По маске физии знаменитого предводителя осатанелых «спасителей Родины от жидомасонов» слишком уж что-то распрыгались в тот момент плюгавенькие демонки и бесенятки.
Гелий поинтересовался, натуральные ли локоны у этого господина. — Даже не сомневайтесь, сударь. У свояченицы двое детишек внезапно облысели из-за сионистских происков окружающей среды. Не пропадать же добру. Пришлось оволосатить затылок видной фигуры современности, — любезно и по-деловому ответствовал негоциант.
Не торгуясь с ним, Гелий брезгливо спросил:
— Из чего, собственно, выполнены брови Брежнева?
— Ужесточенная кошка, а шевелюра — раскурчавленная реактивами изнанка сторожевого тулупа. Поэтому Хрущ — на стольничек дешевле, сударь. Из механических фигурок имеется заводной Черненко, натурально кашляющий. Ильича, картавящего на батарейках, пока вынужден-с бодать из-под полы. Новое никак не пробьет себе дорогу сквозь все старое, скажу я вам, сударь. Слишком много народу лезет нынче в тесные врата свободного рынка.
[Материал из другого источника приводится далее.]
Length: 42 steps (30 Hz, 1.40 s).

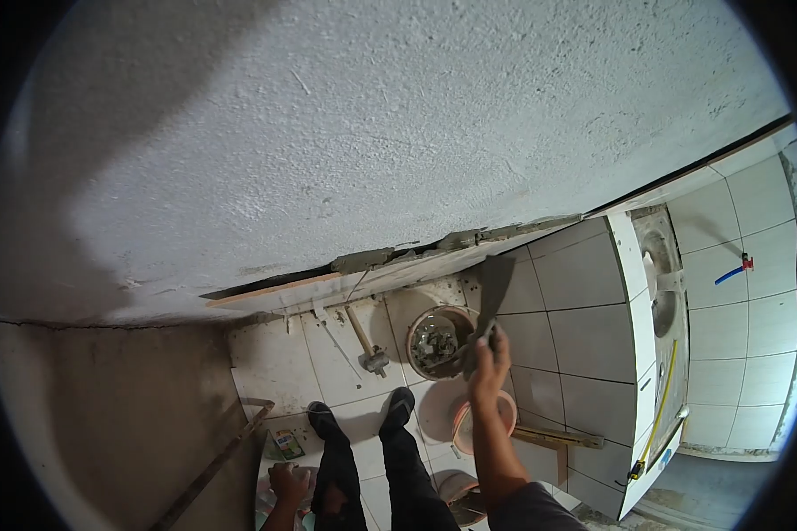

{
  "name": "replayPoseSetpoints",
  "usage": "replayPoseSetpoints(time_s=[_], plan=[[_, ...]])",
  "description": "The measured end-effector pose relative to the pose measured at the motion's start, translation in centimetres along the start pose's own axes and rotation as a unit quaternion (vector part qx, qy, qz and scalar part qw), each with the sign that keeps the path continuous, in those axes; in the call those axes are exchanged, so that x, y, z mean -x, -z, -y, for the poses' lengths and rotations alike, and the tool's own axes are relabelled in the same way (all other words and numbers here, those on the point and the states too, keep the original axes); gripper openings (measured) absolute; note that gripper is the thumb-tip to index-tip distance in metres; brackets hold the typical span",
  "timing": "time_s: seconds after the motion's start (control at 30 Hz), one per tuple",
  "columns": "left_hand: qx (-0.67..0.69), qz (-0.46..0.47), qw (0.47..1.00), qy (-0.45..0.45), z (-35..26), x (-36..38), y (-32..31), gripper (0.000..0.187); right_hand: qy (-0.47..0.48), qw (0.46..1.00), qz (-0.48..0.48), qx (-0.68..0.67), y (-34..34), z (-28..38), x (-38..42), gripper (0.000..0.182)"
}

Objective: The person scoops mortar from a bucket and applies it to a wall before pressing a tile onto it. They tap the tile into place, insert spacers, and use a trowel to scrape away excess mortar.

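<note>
My right hand (487, 365) is wrapped round the handle of a trowel (496, 288). The trowel's wide grey blade points up toward the wall, below a strip of tile edging (301, 290). Wet grey mortar (363, 260) fills parts of the dark gap above that strip. Behind my right hand, on the floor, stands a round bucket (413, 347) with wet, lumpy contents. My left hand (289, 483) is low at the bottom left with curled fingers, beside a pale plastic item; whether it grips anything is hidden.
A hammer (371, 356) lies on the tiled floor near my feet. A pinkish bucket (510, 409) and wooden boards (558, 436) are by the tiled counter side (584, 327). On the countertop are a sink (666, 310) and a yellow tape measure (636, 470). A pole (208, 469) leans at left.
</note>
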State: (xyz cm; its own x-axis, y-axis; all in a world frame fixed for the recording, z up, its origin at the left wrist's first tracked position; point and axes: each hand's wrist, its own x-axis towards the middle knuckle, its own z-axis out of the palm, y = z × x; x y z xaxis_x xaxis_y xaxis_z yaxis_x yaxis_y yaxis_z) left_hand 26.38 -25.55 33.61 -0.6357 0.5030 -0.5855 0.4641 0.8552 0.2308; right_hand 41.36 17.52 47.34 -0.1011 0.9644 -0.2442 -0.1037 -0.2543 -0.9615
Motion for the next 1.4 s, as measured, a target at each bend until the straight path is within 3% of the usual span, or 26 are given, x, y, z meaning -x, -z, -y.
replayPoseSetpoints(time_s=[0.07, 0.2, 0.27, 0.4, 0.47, 0.53, 0.7, 0.8, 0.87, 0.93, 1.0, 1.03, 1.17, 1.3, 1.37, 1.4], plan=[[-0.004, 0.001, 1.0, 0.015, -0.6, -0.3, 0.0, 0.039, 0.1, 0.993, -0.044, 0.048, 0.1, 1.3, -2.5, 0.034], [0.02, 0.017, 0.999, 0.039, -1.4, -0.8, 0.3, 0.039, 0.099, 0.993, -0.047, 0.038, -1.4, 2.5, -5.0, 0.033], [0.022, -0.009, 1.0, 0.005, -0.8, -0.8, -0.1, 0.04, 0.09, 0.991, -0.062, 0.074, -2.8, 2.2, -4.6, 0.031], [0.032, -0.001, 0.999, 0.038, -0.8, -0.2, 0.4, 0.039, -0.003, 0.998, -0.047, 0.042, -6.0, 2.2, -1.8, 0.028], [-0.004, 0.006, 0.999, 0.035, -1.3, 0.3, 1.6, 0.04, 0.026, 0.999, -0.033, 0.023, -7.8, 3.1, -0.4, 0.027], [-0.01, 0.004, 0.999, 0.033, -0.6, 0.5, 1.5, 0.04, -0.037, 0.997, -0.035, 0.055, -9.4, 4.0, 1.1, 0.018], [-0.004, 0.013, 1.0, 0.028, 1.4, 0.4, 0.6, 0.039, -0.026, 1.0, 0.015, 0.009, -11.6, 1.8, 3.4, 0.015], [0.001, 0.01, 0.999, 0.031, 1.6, 0.3, 0.8, 0.039, -0.061, 0.994, 0.02, -0.087, -11.8, 0.8, 3.9, 0.02], [-0.016, 0.001, 0.999, 0.037, 1.5, 0.2, 1.1, 0.04, 0.102, 0.995, 0.003, -0.022, -11.4, -1.3, 3.3, 0.027], [-0.013, -0.013, 0.999, 0.027, 1.6, 0.4, 1.3, 0.04, 0.067, 0.996, -0.002, -0.063, -11.4, -1.6, 2.6, 0.034], [-0.011, -0.025, 1.0, 0.012, 1.8, 0.4, 1.1, 0.04, 0.203, 0.964, -0.053, 0.163, -9.9, -5.6, -0.3, 0.036], [-0.013, -0.02, 1.0, 0.019, 2.0, 0.4, 1.0, 0.04, 0.338, 0.894, -0.058, 0.287, -9.4, -6.3, -1.7, 0.042], [-0.014, 0.003, 0.999, 0.038, 2.7, 0.7, 0.6, 0.039, 0.356, 0.847, -0.059, 0.389, -7.5, -6.7, -2.2, 0.045], [-0.026, 0.005, 0.999, 0.043, 1.7, 0.9, 1.1, 0.037, 0.357, 0.825, -0.017, 0.438, -4.6, -2.7, 0.2, 0.046], [-0.013, 0.004, 0.999, 0.044, 1.5, 1.0, 0.9, 0.036, 0.309, 0.896, 0.017, 0.318, -3.6, -1.5, 0.8, 0.044], [-0.013, 0.004, 0.999, 0.043, 1.5, 0.9, 0.7, 0.036, 0.309, 0.896, 0.016, 0.318, -3.7, -0.7, 0.9, 0.044]])
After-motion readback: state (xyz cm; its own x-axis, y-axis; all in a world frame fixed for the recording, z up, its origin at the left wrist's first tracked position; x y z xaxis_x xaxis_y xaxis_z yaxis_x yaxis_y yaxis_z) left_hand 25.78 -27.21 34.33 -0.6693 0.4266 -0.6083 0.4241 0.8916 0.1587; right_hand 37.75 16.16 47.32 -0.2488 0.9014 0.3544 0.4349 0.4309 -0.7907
— Чего ж цены у вас такие бешеные?
— А вы попробовали бы достать коробки из-под яиц, помочили бы папье-маше в клеистом растворе, формы заскульптурили, шкурок понасдирали с кошек… в период первоначального поднакопительства, когда стараешься уравновесить свой искренний труд с вашим беспредельным капиталом и общественным плюрализмом цен, — бурно разговнился частник-предприниматель нового типа.
— Есть у вас еще один такой кретин?
— Извините-с, вам продан единственный, в некотором роде, оригинал. Остальные — в спецразмочке…
12
Купив маску, Гелий объехал на генштабовской «Чайке» — шеф ее колымил, пока сам маршал обдумывал в компании с коллегами-стратегами былые просчеты в тактическом плане дерзкого взятия одного из проклятых, а главное еще вполне окружабельных, Белых домов, несколько блатных мест, где замечательно отоварился за «деревянные». Он не любил являться с пустыми руками даже к дамам гостиничного типа.
А сегодня, шестого января, его ждала на сабантуйчике в честь православного сочельника одна совершенно необыкновенная особа. Ждала его очаровательная НН.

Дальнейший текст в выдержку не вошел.